▶ WORK REQUIRED
Set down each line of the data exactly, but not the pictures.

▶ STORED DATA
= Beginning of Section =

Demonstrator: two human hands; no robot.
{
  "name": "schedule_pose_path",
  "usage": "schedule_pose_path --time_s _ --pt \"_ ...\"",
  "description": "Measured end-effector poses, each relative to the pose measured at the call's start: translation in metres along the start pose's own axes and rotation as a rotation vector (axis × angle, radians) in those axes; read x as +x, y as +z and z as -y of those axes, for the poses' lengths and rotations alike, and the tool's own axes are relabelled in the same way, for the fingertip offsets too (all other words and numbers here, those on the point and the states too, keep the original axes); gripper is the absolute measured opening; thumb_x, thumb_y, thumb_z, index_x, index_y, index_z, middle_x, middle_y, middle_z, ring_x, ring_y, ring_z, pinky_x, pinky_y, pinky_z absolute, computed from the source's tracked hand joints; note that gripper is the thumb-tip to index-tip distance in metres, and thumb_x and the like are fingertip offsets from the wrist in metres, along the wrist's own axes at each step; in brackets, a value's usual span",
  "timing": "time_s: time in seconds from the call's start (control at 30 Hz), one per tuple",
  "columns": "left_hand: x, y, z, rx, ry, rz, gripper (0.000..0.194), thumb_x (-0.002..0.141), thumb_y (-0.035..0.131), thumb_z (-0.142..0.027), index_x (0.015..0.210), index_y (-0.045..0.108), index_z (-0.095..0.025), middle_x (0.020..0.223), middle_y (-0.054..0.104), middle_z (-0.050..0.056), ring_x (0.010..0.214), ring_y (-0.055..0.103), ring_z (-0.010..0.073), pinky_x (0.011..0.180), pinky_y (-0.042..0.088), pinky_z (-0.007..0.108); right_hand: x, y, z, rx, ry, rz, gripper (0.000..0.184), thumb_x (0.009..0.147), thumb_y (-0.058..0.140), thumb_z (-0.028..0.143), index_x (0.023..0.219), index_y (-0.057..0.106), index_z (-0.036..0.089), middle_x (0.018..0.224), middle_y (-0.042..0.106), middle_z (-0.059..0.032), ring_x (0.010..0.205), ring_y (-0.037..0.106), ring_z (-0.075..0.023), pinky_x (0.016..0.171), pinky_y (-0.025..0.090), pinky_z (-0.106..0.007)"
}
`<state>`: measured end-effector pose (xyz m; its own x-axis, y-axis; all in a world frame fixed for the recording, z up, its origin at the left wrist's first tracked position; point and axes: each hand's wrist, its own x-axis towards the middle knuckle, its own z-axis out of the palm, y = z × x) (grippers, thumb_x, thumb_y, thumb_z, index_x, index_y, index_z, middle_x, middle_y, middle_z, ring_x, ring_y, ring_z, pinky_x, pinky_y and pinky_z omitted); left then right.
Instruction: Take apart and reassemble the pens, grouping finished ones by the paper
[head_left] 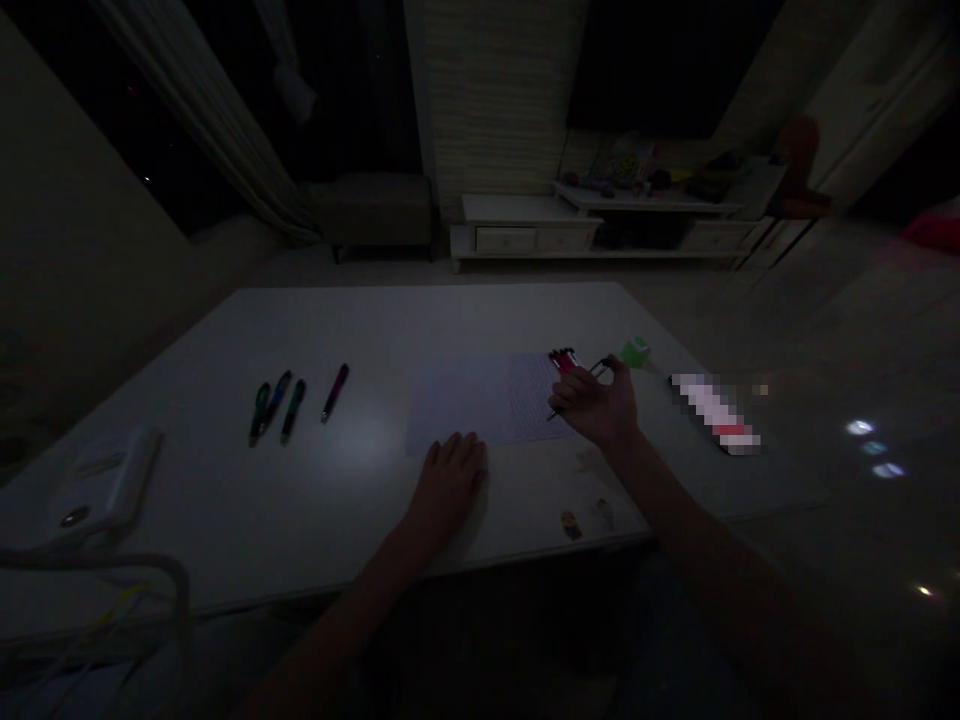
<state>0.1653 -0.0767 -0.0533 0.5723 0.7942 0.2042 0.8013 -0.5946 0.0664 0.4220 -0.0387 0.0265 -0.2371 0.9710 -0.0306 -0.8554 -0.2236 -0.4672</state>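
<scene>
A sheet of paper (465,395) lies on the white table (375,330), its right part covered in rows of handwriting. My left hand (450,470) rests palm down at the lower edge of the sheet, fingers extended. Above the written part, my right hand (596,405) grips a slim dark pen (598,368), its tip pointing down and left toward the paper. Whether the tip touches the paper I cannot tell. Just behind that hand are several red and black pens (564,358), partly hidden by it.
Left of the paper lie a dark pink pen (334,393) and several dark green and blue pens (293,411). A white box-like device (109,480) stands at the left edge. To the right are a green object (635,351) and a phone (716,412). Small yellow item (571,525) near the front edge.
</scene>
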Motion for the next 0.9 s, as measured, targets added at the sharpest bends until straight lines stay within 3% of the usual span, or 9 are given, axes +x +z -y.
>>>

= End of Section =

▶ ANSWER TO THIS TASK
Demonstrator: two human hands; no robot.
{
  "name": "schedule_pose_path",
  "usage": "schedule_pose_path --time_s _ --pt \"_ ...\"",
  "description": "Measured end-effector poses, each relative to the pose measured at the call's start: translation in metres along the start pose's own axes and rotation as a rotation vector (axis × angle, radians) in those axes; read x as +x, y as +z and z as -y of those axes, for the poses' lengths and rotations alike, and the tool's own axes are relabelled in the same way, for the fingertip offsets too (all other words and numbers here, those on the point and the states too, keep the original axes); gripper is the absolute measured opening; thumb_x, thumb_y, thumb_z, index_x, index_y, index_z, middle_x, middle_y, middle_z, ring_x, ring_y, ring_z, pinky_x, pinky_y, pinky_z absolute, computed from the source's tracked hand joints; note that gripper is the thumb-tip to index-tip distance in metres, and thumb_x and the like are fingertip offsets from the wrist in metres, along the wrist's own axes at each step; in brackets, a value's usual span",
  "timing": "time_s: time in seconds from the call's start (control at 30 Hz), one per tuple",
  "columns": "left_hand: x, y, z, rx, ry, rz, gripper (0.000..0.194), thumb_x (-0.002..0.141), thumb_y (-0.035..0.131), thumb_z (-0.142..0.027), index_x (0.015..0.210), index_y (-0.045..0.108), index_z (-0.095..0.025), middle_x (0.020..0.223), middle_y (-0.054..0.104), middle_z (-0.050..0.056), ring_x (0.010..0.214), ring_y (-0.055..0.103), ring_z (-0.010..0.073), pinky_x (0.011..0.180), pinky_y (-0.042..0.088), pinky_z (-0.007..0.108); right_hand: x, y, z, rx, ry, rz, gripper (0.000..0.184), thumb_x (0.009..0.147), thumb_y (-0.058..0.140), thumb_z (-0.028..0.143), index_x (0.023..0.219), index_y (-0.057..0.106), index_z (-0.036..0.089), middle_x (0.018..0.224), middle_y (-0.042..0.106), middle_z (-0.059..0.032), ring_x (0.010..0.205), ring_y (-0.037..0.106), ring_z (-0.075..0.023), pinky_x (0.016..0.171), pinky_y (-0.025..0.090), pinky_z (-0.106..0.007)"
}
`<state>`: measured end-effector pose (xyz m; its own x-axis, y-axis; all in a world frame fixed for the recording, z up, its origin at the left wrist's first tracked position; point and axes: each hand's wrist, its own x-axis towards the middle knuckle, its own z-axis out of the palm, y = z × x) (grippers, thumb_x, thumb_y, thumb_z, index_x, index_y, index_z, middle_x, middle_y, middle_z, ring_x, ring_y, ring_z, pinky_x, pinky_y and pinky_z omitted); left then right.
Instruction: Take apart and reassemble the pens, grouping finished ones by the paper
[head_left] 
<state>0.1653 -0.0767 -0.0533 0.5723 0.7942 0.2042 0.8013 -0.5946 0.0664 0.4220 -0.0387 0.0265 -0.2371 0.9710 -0.0306 -0.8554 -0.2236 -0.4672</state>
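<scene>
A sheet of paper (465,395) lies on the white table (375,330), its right part covered in rows of handwriting. My left hand (450,470) rests palm down at the lower edge of the sheet, fingers extended. Above the written part, my right hand (596,405) grips a slim dark pen (598,368), its tip pointing down and left toward the paper. Whether the tip touches the paper I cannot tell. Just behind that hand are several red and black pens (564,358), partly hidden by it.
Left of the paper lie a dark pink pen (334,393) and several dark green and blue pens (293,411). A white box-like device (109,480) stands at the left edge. To the right are a green object (635,351) and a phone (716,412). Small yellow item (571,525) near the front edge.
</scene>
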Motion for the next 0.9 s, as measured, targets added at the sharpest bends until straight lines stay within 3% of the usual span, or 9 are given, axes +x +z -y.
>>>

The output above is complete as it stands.